Aim: To obtain a more comprehensive understanding of rural residents' expectations regarding a good death.
Design: A meta-synthesis. By exploring the logic within relevant content, the stages of the life course serve as the framework for integration.
Data sources: PubMed, Web of Science Core Collection, Embase, Cochrane Library, CINAHL (EBSCO), PsycINFO (EBSCO), China National Knowledge Infrastructure (CNKI), WanFang, and China Biology Medicine disc (CBM) were systematically searched from their inception to May 2023.
Result: Of the 1100 articles retrieved, 8 studies were included. This paper outlines "the path to a rural good death": (1) When death is perceived as distant: acknowledge its inevitability while striving to achieve a successful and complete life journey. (2) As death approaches: maintain composure and have the capacity and support to face it. (3) When death truly arrives: depart in an envisioned scenario. (4) What's left behind: be properly arranged.

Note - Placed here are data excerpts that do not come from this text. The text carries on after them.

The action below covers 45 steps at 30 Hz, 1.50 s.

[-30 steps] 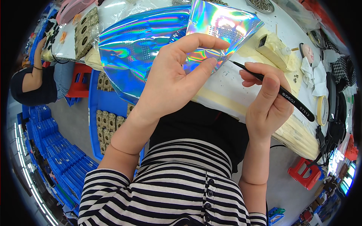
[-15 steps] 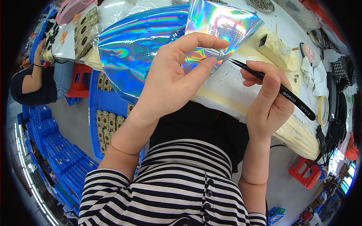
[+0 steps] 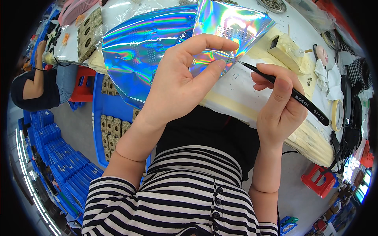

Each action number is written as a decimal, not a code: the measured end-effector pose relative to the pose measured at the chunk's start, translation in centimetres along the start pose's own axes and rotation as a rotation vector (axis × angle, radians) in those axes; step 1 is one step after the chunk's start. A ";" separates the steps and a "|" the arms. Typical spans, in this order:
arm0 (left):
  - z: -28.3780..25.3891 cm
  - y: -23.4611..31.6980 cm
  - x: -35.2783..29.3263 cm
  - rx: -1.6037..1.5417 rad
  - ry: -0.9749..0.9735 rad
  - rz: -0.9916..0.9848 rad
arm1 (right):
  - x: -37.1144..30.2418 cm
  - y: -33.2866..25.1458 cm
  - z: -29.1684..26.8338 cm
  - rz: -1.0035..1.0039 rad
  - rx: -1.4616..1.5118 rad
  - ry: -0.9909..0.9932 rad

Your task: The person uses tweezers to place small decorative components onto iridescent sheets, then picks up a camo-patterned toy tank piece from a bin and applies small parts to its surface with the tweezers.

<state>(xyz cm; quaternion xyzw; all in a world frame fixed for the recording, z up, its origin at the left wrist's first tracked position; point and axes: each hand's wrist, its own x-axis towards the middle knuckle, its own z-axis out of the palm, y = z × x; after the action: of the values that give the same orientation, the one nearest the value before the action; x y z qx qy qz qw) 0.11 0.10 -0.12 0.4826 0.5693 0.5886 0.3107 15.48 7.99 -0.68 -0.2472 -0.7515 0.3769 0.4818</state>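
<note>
An iridescent silver-blue film sheet [image 3: 145, 47], with a brighter flap [image 3: 232, 19] bearing rows of small dots, lies over the table's near side. My left hand [image 3: 183, 74] grips the flap, thumb and forefinger pressed on it near its lower corner and a gap between them. Its other fingers are mostly hidden. My right hand [image 3: 281, 102] is closed around black pointed tweezers [image 3: 303, 103]. Their tips reach the flap's edge just right of my left thumb; anything tiny between them is too small to make out.
Blocks of yellowish tape-wrapped material [image 3: 285, 53], a tape roll [image 3: 336, 115] and a dish of small metal parts [image 3: 274, 4] are at the right and back. A blue tray [image 3: 118, 104] with patterned pieces sits left below the table. Another person [image 3: 31, 86] is at far left.
The tweezer tips look slightly closer together. My hands and the film sheet have stayed in nearly the same place.
</note>
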 end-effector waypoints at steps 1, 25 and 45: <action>0.0 0.0 0.0 0.002 0.000 -0.001 | 0.0 0.0 0.0 -0.001 -0.001 -0.005; 0.0 0.0 0.0 -0.005 -0.008 0.000 | -0.1 0.3 0.2 0.018 0.068 0.036; -0.1 0.0 0.1 0.029 -0.002 0.005 | 0.0 0.3 0.1 -0.020 0.022 -0.020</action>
<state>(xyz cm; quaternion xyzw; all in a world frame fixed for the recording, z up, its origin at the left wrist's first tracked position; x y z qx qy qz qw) 0.04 0.14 -0.10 0.4889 0.5763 0.5807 0.3028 15.45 8.13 -0.99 -0.2307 -0.7546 0.3829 0.4804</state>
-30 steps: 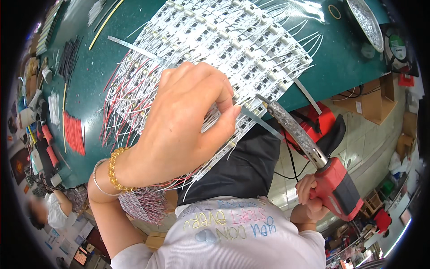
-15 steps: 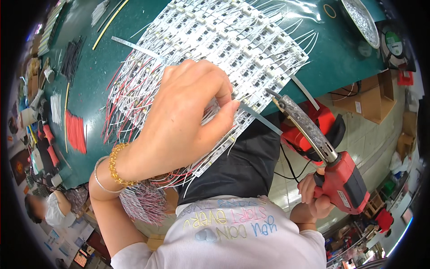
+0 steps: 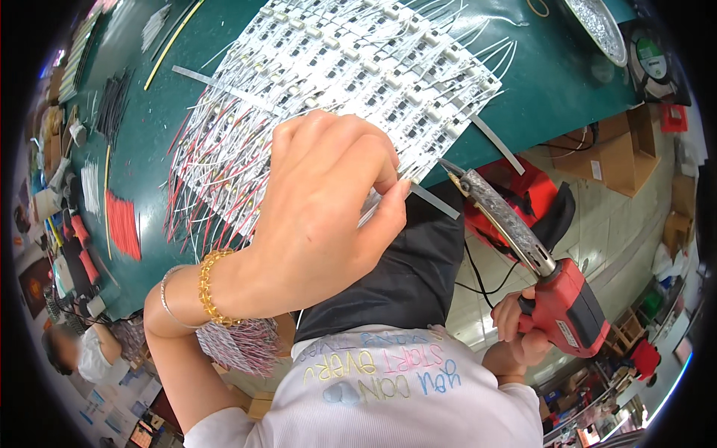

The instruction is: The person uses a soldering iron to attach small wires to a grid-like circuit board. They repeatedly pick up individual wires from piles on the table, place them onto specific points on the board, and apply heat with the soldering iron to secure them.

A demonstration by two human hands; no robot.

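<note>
A white circuit board panel (image 3: pixel 366 71), set with rows of small components, lies at the table's near edge. Red and white wires (image 3: pixel 198 168) fan out over its left side. My left hand (image 3: pixel 321 209) is over the panel's near part, thumb and forefinger closed in a pinch at its near right edge; whatever is between the fingertips is too small or hidden to name. To the right, my right hand (image 3: pixel 515 328) grips a red and black soldering gun (image 3: pixel 571 306). Its tip points up and left, close to the panel's right edge, just right of my left fingertips.
Metal strips (image 3: pixel 499 145) stick out past the panel's sides. On the green table (image 3: pixel 160 112) lie bundles of red wires (image 3: pixel 123 228) and black wires (image 3: pixel 112 108). A metal dish (image 3: pixel 601 30) and a solder spool (image 3: pixel 651 58) are at far right. A cardboard box (image 3: pixel 635 149) stands below.
The panel appears shifted slightly left in view. My left hand has moved a little right and down, covering the panel's near edge. The soldering gun has shifted slightly left and down.
</note>
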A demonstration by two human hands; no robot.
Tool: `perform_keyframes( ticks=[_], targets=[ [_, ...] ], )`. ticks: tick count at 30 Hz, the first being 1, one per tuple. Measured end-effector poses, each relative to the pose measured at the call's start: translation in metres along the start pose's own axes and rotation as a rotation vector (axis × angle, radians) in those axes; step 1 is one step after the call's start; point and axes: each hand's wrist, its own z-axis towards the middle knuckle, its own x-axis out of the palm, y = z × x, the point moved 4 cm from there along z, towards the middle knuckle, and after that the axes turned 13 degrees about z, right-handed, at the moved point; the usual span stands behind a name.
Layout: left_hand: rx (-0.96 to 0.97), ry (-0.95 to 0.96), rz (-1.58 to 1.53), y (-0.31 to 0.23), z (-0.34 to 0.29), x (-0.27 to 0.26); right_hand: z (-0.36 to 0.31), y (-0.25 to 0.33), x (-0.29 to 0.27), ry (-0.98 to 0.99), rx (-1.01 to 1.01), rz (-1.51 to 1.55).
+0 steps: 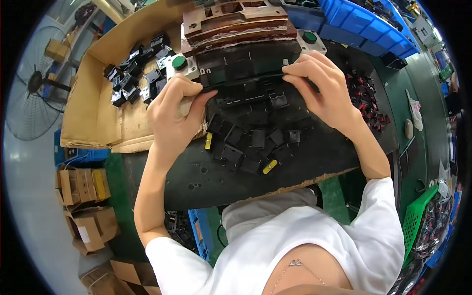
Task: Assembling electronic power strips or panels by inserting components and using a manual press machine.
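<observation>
At ten o'clock, black-and-white parts (130, 71) are being kept in a box (78, 113), perhaps as finished work. Nearer in, a black bar (246, 83) is being pinched at its left end by the left hand (172, 105). At twelve, its outline is being lost against darkness; below, loose parts (258, 138) are being left, seemingly still to do. Toward two o'clock, its right end is being pinched by the right hand (320, 81).

A bar (248, 82) is between the left hand (173, 105) and the right hand (322, 86), in front of the machine (236, 27). Loose parts (256, 140) lie nearer, on the table (184, 189). More parts (130, 73) are in the box (81, 120) on the left. A crate (376, 27) is behind, on the right.
</observation>
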Motion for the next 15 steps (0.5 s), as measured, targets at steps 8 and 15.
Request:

Conclusion: The essential characteristics of a rural good death align with previous interpretations. However, distinct aspects emerge: communities play a significant role, characterized by reciprocal relationships; the role of medicine is less emphasized; and "rurality" deeply shapes residents' expectations of a good death. The pathway to a good death presented in this article is aspirational, requiring collaborative efforts to make it a tangible reality.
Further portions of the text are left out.